Najpilniejsza dymisja mogłaby błyskawicznie zmienić nastawienie biskupów. A jeśli politycy nie chcą tylko pajacować, ale coś zrobić profesjonalnie, to powinni dopytywać i wywierać presję na prokuraturę, by śledczy wchodzili do kościelnych archiwów. Jeśli są podejrzenia, to trzeba sprawdzić, czy nie było jakichś skarg na danego księdza w przeszłości.
Ojciec sam był molestowany przez księdza, a inne ofiary się do ojca zgłaszają?
Jedna z ofiar, która rozmawiała z abp Stanisławem Gądeckim, powiedziała mi, że był on maksymalnie empatyczny podczas ich spotkania, ale w kilka dni potem na konferencji o pedofilii już tej empatii nie znalazła. Abp Gądecki był już wtedy zestresowany, atakował krytyków Kościoła, więc ten człowiek poczuł się odrzucony, jakby tej pięknej wcześniejszej rozmowy nie było. Mówię o tym, żeby pokazać jak ogromnie oczekiwania ofiar adresowane są wprost do biskupów i samego papieża.
Z kolei inna ofiara mówiła mi, że parę lat temu zabiegała o rozmowę z abp. Gądeckim, ale on wysłał swojego pełnomocnika, młodego księdza, który nic o sprawie nie wiedział. Ofiara nie dowiedziała się niczego, ale ona nie na to liczyła, tylko na spotkanie z biskupem i zapewnienie, że sprawca nie jest już dla nikogo groźny.
Wprost: oczekuje ojciec odejścia najbardziej dziś krytykowanych arcybiskupów Głódzia i Marka Jędraszewskiego?
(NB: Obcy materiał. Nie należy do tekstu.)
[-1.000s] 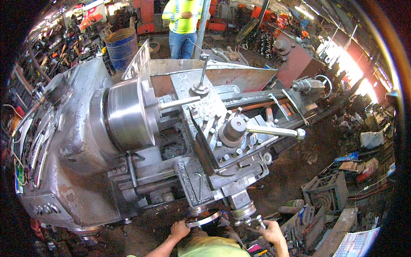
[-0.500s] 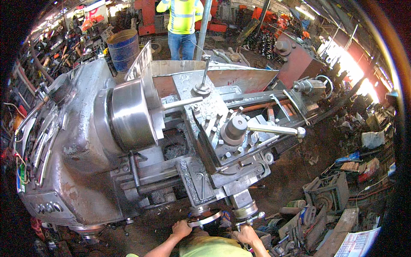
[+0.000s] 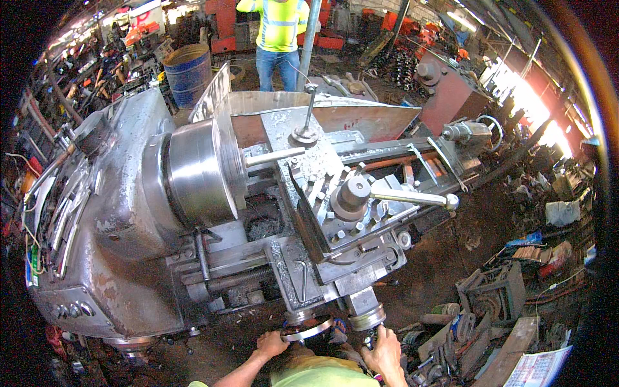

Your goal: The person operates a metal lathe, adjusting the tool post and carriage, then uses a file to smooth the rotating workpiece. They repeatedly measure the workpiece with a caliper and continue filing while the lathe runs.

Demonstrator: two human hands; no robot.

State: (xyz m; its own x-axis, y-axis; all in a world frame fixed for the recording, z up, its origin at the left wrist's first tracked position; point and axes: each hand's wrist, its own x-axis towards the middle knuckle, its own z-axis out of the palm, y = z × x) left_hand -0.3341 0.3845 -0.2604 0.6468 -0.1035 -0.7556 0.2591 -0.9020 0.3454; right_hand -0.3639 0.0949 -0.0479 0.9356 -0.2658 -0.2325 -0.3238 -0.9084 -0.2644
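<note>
- the left hand point(image 3: 269, 345) had its fingers curled closed on the rim of the carriage handwheel point(image 3: 308, 330), a round steel wheel at the lathe's near apron, at about 6 o'clock in the view.
- the right hand point(image 3: 385, 350) wrapped closed around a small crank handle point(image 3: 369, 337) just below the cross-slide dial point(image 3: 367, 317), at roughly 5 o'clock from the handwheel's hub.
- the handwheel looked rigid, heavy metal, probably oily and so a little slippery; the rim seemed the soundest place to hold it, since a grip there gives the most leverage.
- the crank handle looked stiff and slim, best taken by a full wrap of the fingers rather than a pinch.
- at 12 o'clock from the hands stood the tool post point(image 3: 351, 197) with its long locking lever point(image 3: 412, 198) pointing toward 3 o'clock.
- at 10 o'clock sat the big round chuck point(image 3: 200, 171), a bar point(image 3: 274, 156) sticking out of it toward the tool post.
- the tailstock point(image 3: 467, 132) lay at 2 o'clock along the bed.
- far off at 12 o'clock a person in a bright vest point(image 3: 280, 26) stood beside a blue drum point(image 3: 188, 74).
- scrap metal point(image 3: 490, 303) littered the floor at 4 o'clock.
</note>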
Jedna z posłanek dzisiejszej opozycji, z którą rozmawiałem osobiście, parę lat temu wyraziła się pozytywnie o abp. Jędraszewskim. Czekała trzy miesiące na spotkanie z hierarchą, gdy był arcybiskupem Łodzi. Przyszła do niego w sprawie dwóch księży, którzy pracowali w jej okręgu wyborczym. Obie sprawy dotyczyły czynów pedofilskich. Doczekała się i przynajmniej w części była zadowolona z decyzji biskupa.
Oczywiście, za abp. Jędraszewskim ciągnie się historia z Poznania, gdzie bronił swojego starego przyjaciela jeszcze z czasów rzymskich, abp. Juliusza Paetza. Ale już w Łodzi ponoć - tak mówiło mi kilka osób z tej diecezji - Jędraszewski był pozytywną zmianą, jeśli chodzi o przecinanie problemów z pedofilami.
Jako zakonnik oczekiwałbym od biskupów, żeby cały czas, nie tylko przed objęciem urzędu, byli gotowi uczyć się i poddać weryfikacji - żeby jako pasterze cały czas dorastali do swoich urzędów. Biskup łączy w jednej osobie wiele różnych kompetencji, w tym zdolność do nawrócenia.
Widzi ojciec szansę na to u abp. Głódzia?
Byłoby pięknie, gdy wraził gotowość do ustąpienia z urzędu: jestem zawsze w dyspozycji papieża Franciszka i podporządkuję się każdej jego decyzji. Nie mówię tego ze względu na fakty, bo ich nie znam. Mówię to wyłącznie ze wzglądu na dobro ofiar, w tym pani Barbary Borowieckiej.